Wisdom From James O'Shaughnessy


Well known investment advisor James O'Shaughnessy was profiled at 25iq by Tren Griffin. Griffin cited a dozen quotes from O'Shaughnessy and then weighed in on those insights. A couple of the quotes were of particular interest and I wanted to add my own two cents.

... So we don’t make forecasts in terms of what the market’s going to do over short periods of time because quite frankly, we don’t know. And if others were honest, they would have to admit that they don’t know, either...

A related point is that the stock market will average some annual return over the period of time relevant to your financial plan. You have no control over what that number will be. With history as a guide, maybe it will be between 7% and 10%. Some investors will of course exceed that average but most won't and it isn't prudent to have a plan that relies on outperforming that long term average relevant to your time frame. A good bet is that you will have some years that you outperform, some where you lag and overall maybe be a little behind on an annualized basis. That average return you get plus your savings rate will be what you draw upon when you need access to your money. One way to boost your average return is to avoid stupid behavior like panic selling or learning you took too much risk after something bad happens. An adequate saving rate and just going along for the ride with the equity market subject to proper asset allocation can absolutely get the job done.

I think I know that the majority of active stock market investors—both professional and aficionado—will secretly believe that while these human foibles that make investing hard apply to others, they don’t apply to them.

He's probably right but I do believe that at least some of this can be overcome. The first step is awareness of what you're vulnerable to. I've said many times that I am a sucker for a good story. They all sound good, well many of them. I've trained myself to tune out the hype. I make no claim of infallibility of course but as one example, I am aware of a flaw and have made attempts to mitigate the consequence. An easier one that is probably a more global issue is people believing that "this time is different." I've written more times than I can remember that every so often the market goes down a lot and scares the hell out of people, then it stops going down (often for no reason at all) and then it goes on to make a new high. The only variable is how long that all takes. If you're asking me, that will always be the case, the only variable is how long it takes. If you don't believe that then you may want to sell while we're in spitting distance of the all time high.

It is the emotional side of investing that destroys even the greatest minds. If you can’t master your emotions all the data in the world can’t save you.” “I know that, as a professional investor, if my goal is to do better than the market, my investment portfolio must look very different than the market. I know that, in the short-term, the odds are against me but I think I know that in the long-term, they are in my favor.

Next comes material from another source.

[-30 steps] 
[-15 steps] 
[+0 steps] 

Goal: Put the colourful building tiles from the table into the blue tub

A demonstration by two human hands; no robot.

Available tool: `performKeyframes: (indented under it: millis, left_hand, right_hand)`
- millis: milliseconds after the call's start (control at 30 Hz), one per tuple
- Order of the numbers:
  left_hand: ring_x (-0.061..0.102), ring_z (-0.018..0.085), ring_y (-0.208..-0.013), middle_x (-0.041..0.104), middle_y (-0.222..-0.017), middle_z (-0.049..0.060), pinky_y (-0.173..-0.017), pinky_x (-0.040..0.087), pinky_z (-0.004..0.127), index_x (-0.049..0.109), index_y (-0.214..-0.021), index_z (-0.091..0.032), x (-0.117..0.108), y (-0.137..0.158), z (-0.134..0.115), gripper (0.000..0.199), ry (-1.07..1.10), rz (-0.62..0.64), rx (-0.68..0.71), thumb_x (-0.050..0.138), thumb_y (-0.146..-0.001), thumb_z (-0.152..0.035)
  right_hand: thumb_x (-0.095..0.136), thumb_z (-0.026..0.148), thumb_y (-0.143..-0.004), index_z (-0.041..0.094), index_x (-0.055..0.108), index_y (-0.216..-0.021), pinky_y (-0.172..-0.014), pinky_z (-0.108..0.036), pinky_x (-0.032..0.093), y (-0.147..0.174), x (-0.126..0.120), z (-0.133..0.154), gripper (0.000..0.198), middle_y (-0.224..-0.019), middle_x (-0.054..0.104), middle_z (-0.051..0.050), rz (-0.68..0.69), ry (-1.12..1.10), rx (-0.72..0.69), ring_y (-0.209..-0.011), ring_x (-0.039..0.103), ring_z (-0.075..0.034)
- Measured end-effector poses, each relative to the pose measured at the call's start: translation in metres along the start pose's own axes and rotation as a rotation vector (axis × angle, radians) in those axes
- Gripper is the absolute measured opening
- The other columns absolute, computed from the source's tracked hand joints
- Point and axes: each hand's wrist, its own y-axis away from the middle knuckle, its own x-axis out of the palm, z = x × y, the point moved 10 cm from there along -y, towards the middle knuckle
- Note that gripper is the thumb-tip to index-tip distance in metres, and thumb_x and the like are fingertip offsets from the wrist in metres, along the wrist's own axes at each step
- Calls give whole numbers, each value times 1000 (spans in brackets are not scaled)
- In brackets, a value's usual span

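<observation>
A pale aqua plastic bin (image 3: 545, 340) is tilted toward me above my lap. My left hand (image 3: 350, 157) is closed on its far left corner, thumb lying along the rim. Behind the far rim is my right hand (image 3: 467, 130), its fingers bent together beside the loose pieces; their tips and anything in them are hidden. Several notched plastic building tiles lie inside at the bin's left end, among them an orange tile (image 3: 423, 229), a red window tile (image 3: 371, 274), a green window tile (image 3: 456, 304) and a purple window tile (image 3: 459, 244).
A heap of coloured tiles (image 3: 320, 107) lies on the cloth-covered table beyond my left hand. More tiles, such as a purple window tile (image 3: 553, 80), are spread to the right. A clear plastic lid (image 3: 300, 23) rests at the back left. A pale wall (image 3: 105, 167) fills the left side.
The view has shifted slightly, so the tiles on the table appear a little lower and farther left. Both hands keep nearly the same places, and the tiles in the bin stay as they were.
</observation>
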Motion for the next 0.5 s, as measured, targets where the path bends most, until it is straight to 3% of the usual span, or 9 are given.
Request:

Again, behavior. But also I would push back on an advisor's goal to outperform the market. As an advisor, my first priority is that clients can maintain a reasonable lifestyle (reasonable in relation to their career earnings). My next priority is to do all I can to make sure clients don't succumb to their emotions. One way I have addressed this issue before is to ask a question like "quick, without looking, how'd your portfolio do in the third quarter of 2015?" No one ever knows because it doesn't matter unless something catastrophic happened. Having been at this a little while and gone through the worst financial crisis in 80 years with clients and come out the other side with a long bull market all the while retired clients continuing to access their money as needed, it is clear to me that lifestyle matters more than basis points.

If you look back to the most spectacular blow ups in history, you can always tie them to a couple things: They were extraordinary complicated strategies that maybe even the practitioners themselves didn’t understand, and they were overleveraged.

Leverage is a tool to be used or misused as we looked at a week or so ago. While everyone knows they should keep it relatively simple, that can be easier said than done. Back to behaviors, there is an allure to relatively sophisticated strategies that appeals to people's sense of vanity by having access to something that appears to be exclusive. Buying one broad based equity index fund can get the job done in terms of getting pretty close what you think you need in retirement. Beyond that how much do you want to do to make it less simple than that. Personally, I want to smooth out the ride to help manage volatility which in turn plays into my comments above about clients' experience and needs. I spend a lot of time studying to improve that aspect of what I do as well how to have a reasonable upcapture in clients portfolios. My guess would be that most investors do something similar in terms of capturing the market's gains, monitoring portfolio holdings and how to do things a little better. What is simple versus what is complex in following the path of that last sentence will vary depending on who you ask but ideally if you are managing your own account you think what you're doing is simple, ditto if you're an advisor managing for others.